Paul Levitz told the audience that it was “important to put it in context,” and that the “time when Chris did his X-Men work with Dave” and “when Dave did his Legion work” was a “period when the heart of the comic industry was set up” so that people would “not to do more than necessary to get your paycheck”: there were “no royalties” and “no shares” in the profits for freelancers. Levitz recalled an old joke: “They pretend to pay us, we pretend to work.”

Then Levitz stated that “from his first moment as an artist in the field” Cockrum was “not only generous in spirit but had a generosity of creativity to his readers.” Cockrum “would labor for hours recostuming a Legionnaire,” and designed “modern costumes for each Legionnaire,” most of whom had been created twenty years earlier. If it was decided “let’s do aliens,” Levitz said, Cockrum would “come back with an entire universe of aliens sketched out.” According to Levitz, the “old pros of the period” wouldn’t do such a thing, and would say, “they’re not paying me to do this,” while the “young pros breaking in generally didn’t have the skill yet.” Cockrum, Levitz continued, was “one of the first” whose attitude was “Screw the deal. I’ve got to give this everything I’ve got.”

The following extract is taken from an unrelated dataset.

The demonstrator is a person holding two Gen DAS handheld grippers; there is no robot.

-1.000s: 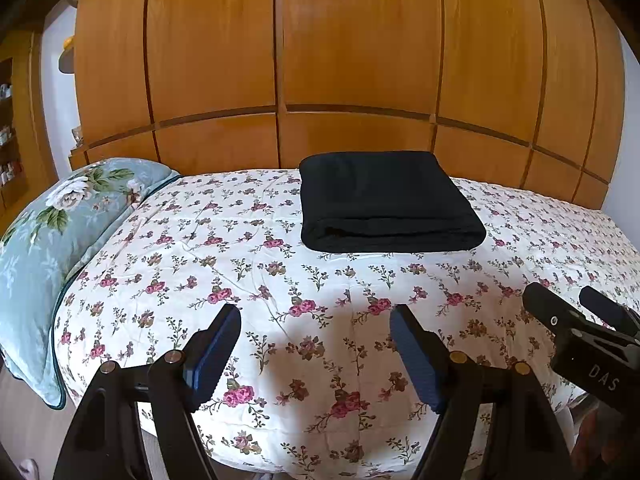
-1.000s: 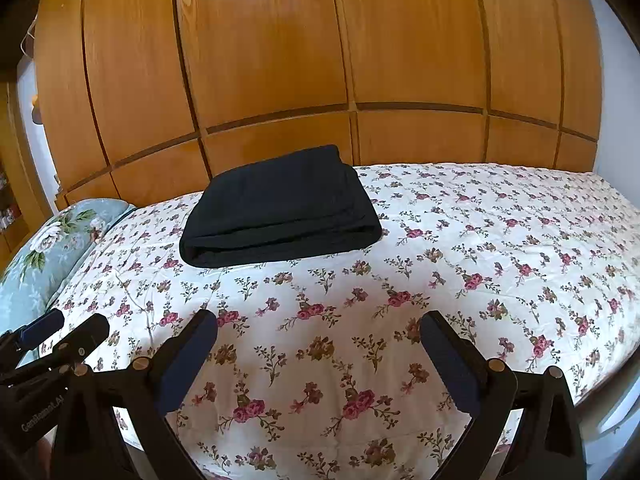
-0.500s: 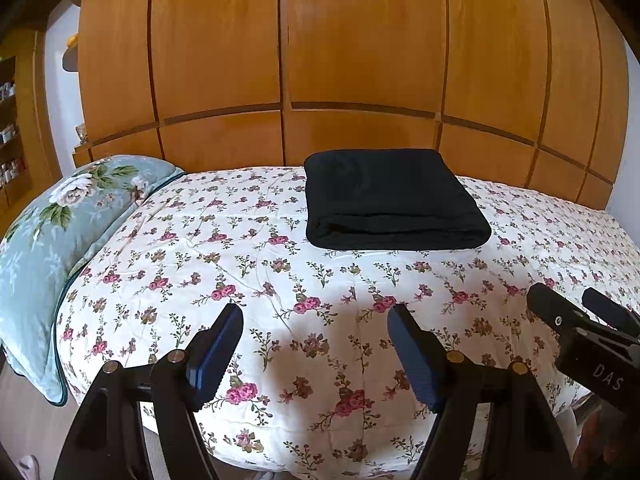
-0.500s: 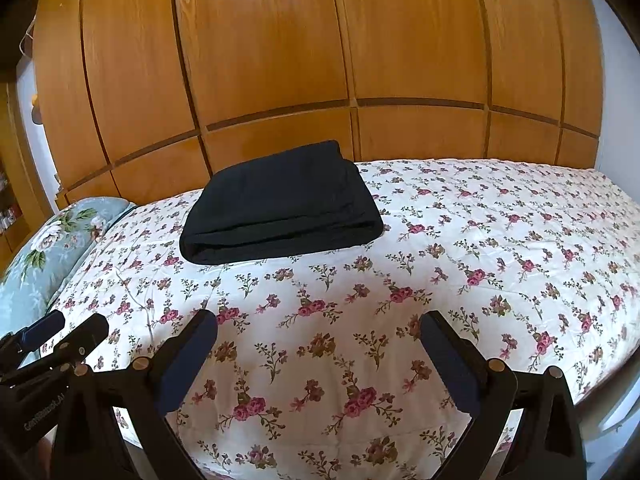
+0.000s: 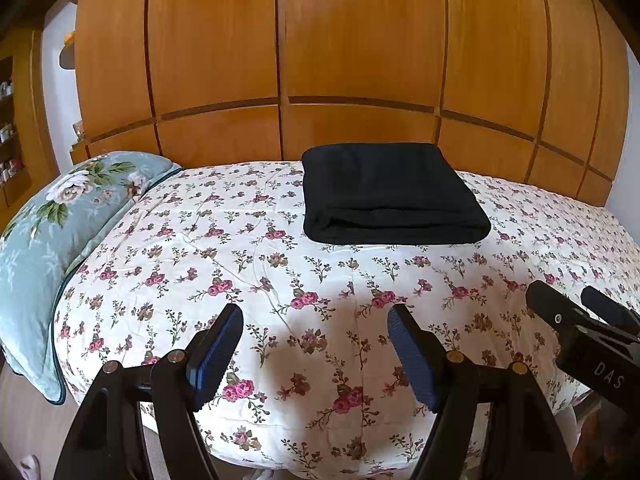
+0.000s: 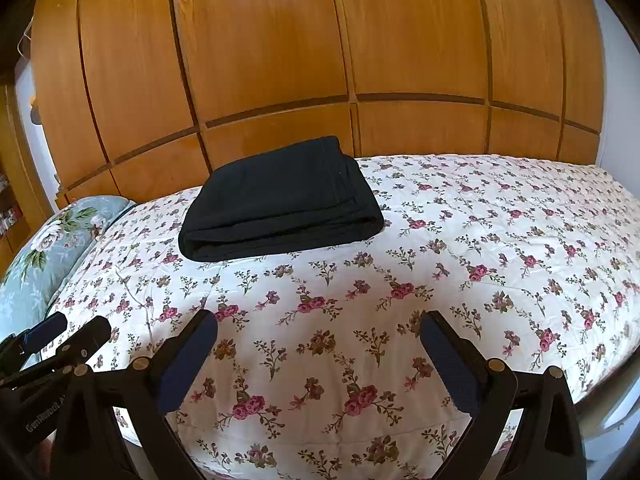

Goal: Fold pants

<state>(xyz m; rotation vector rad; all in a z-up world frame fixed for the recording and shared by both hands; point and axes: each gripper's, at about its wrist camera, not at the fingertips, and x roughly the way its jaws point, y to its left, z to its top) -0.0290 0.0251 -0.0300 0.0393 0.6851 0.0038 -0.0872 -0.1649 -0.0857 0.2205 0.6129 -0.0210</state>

Joking that the panel’s unanimity of opinion might be getting “monotonous,” Joe Rubinstein agreed that “Dave was a really nice guy.” But Rubinstein found his own variation on the theme, telling us that “Dave was childlike.” with regard to working in comics, “he loved it, he loved it. If you paid him he’d like it better.” If Cockrum hadn’t been employed in the comics industry, Rubinstein contended, “he would’ve worked in a shoe store [or] a bookstore, and go home and draw the Blackhawks.” Rubinstein summed up, “His work was filled with joy.”

Thanks to the way the comics industry ran in the 1970s, Cockrum did not receive a cut of the money Marvel made from characters he had co-created.
The panel turned to the subject of the settlement that Meth negotiated with Marvel for Cockrum. “Without the money,” Meth asserted, Cockrum “wouldn’t get out of the hospital.” However, Cockrum was “happy” with the settlement he finally received, and was “absolutely thrilled” that on of his artistic heroes, “Will Eisner contributed” to the benefit tribute book. “He was always a fan. He created things he wanted to look at.”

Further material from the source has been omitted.